Так подошла Пасха. Агаша принесла мне крашеное яичко и куличик, от деда тоже прислали гору пасхальной еды. По палатам прошел батюшка, покропил святой водой (хотя Леонида Матвеевича это, по его виду, совсем не вдохновила – на мое счастье, он был страстным поклонником Листера и Пастера[43]
и адептом карболки). Минут через 20 после ухода причта сестра милосердия пришла с распылителем карболки, а санитарки протерли пол раствором того же чудодейственного средства. Зря я ерничаю – благодаря ему у меня не началось нагноения и я избежал уродующих рубцов, а то и вовсе мог умереть от септического шока, отравленный токсинами расплодившихся микробов, что чаще и случалось в эти времена с подобными мне больными.После Пасхи началось разговление, вот тут-то и пошла объедаловка, я вовремя остановился, а то разнесет – поперек себя толще буду. Избыток всяких пирогов и мясных закусок я отдавал Агаше, а она относила больным, к которым никто не приходил.

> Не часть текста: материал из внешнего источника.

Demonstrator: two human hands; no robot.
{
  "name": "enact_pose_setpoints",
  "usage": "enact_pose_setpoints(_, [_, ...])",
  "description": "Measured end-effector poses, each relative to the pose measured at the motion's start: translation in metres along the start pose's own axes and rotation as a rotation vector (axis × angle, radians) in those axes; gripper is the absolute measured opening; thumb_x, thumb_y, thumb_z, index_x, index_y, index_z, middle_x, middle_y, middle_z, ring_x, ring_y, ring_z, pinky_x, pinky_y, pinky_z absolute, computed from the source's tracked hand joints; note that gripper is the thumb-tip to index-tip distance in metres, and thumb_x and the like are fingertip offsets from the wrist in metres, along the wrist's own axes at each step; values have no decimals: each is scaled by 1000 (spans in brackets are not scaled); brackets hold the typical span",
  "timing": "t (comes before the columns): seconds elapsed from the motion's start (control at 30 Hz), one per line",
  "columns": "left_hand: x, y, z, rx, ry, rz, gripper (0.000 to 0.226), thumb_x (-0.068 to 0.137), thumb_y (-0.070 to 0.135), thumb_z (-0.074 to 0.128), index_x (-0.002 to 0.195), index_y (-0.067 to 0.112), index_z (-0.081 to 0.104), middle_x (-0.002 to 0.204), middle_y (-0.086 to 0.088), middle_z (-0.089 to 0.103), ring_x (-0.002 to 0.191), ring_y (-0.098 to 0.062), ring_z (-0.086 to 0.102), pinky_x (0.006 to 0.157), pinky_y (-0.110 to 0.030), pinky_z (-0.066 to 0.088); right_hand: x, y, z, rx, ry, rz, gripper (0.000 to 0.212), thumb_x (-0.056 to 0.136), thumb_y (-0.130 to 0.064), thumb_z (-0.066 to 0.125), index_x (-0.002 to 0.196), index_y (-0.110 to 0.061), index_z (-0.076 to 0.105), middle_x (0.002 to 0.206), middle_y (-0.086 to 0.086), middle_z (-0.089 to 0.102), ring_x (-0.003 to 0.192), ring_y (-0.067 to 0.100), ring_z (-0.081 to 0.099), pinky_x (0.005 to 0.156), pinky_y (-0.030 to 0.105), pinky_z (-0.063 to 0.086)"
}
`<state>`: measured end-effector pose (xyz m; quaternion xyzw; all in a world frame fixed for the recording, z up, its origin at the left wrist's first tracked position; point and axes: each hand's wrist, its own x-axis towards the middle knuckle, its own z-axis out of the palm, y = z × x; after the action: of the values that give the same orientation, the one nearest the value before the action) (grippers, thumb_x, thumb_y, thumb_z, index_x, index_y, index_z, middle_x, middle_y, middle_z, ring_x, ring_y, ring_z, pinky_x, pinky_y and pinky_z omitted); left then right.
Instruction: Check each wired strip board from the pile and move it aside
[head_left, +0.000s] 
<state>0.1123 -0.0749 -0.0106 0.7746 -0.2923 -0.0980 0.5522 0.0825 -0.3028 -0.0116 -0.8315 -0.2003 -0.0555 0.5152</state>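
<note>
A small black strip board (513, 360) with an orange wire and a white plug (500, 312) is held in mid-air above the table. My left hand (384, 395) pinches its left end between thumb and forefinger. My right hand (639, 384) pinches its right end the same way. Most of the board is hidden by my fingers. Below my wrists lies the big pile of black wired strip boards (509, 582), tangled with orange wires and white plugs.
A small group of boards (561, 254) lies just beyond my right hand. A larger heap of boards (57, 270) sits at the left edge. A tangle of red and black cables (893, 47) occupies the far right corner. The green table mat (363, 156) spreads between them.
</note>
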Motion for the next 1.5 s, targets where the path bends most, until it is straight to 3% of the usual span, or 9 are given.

И самый большой подарок – ко мне вместе с дедом пришла Лиза!
Сначала я ее не узнал – она полностью поседела и из-под платка были видны седые волосы, глаза запали, щеки ввалились и на вид ей можно было дать далеко за 50.
Я, конечно, тоже не выглядел принцем с картинки, но все же, благодаря мазям, питанию и заботам врачей и сестер, а также Агашиному уходу, выглядел не в пример лучше. Хотя, Лиза, увидев меня, заплакала:
— Сашенька, милый, что же с тобой стало, а где волосы твои?
— Лизонька, ты только не плачь, вырастут волосы, все будет хорошо. Прошлого не вернешь, а надо жить дальше
Но Лиза продолжала плакать, мы с дедом ее утешали, я попросил Агашу, чтобы пришла сестра милосердия с успокаивающими каплями, лучше валерьяной (а то принесет популярный здесь лауданум, кто знает, что опий сделает с больной головой несчастной Лизы). Пришла сестра, но капель не принесла, а вместе с Агашей увели Лизу с собой.
Я спросил деда, как Лиза, ответил, что она часто плачет, но понимает кто она и где, всех узнает. То есть, она не сумасшедшая, а просто человек в глубоком горе. Она живет у деда в доме, что делать с аптекой и квартирой, пока не ясно, но, скорее всего, их придется продать, потому что она наотрез отказалась даже поехать туда. Дед хочет, чтобы она жила в его доме, ведь рядом с родным человеком горе легче превозмочь. Он, как может, выхаживает ее, к ней привозят докторов, вот один немец сейчас предлагает электричество.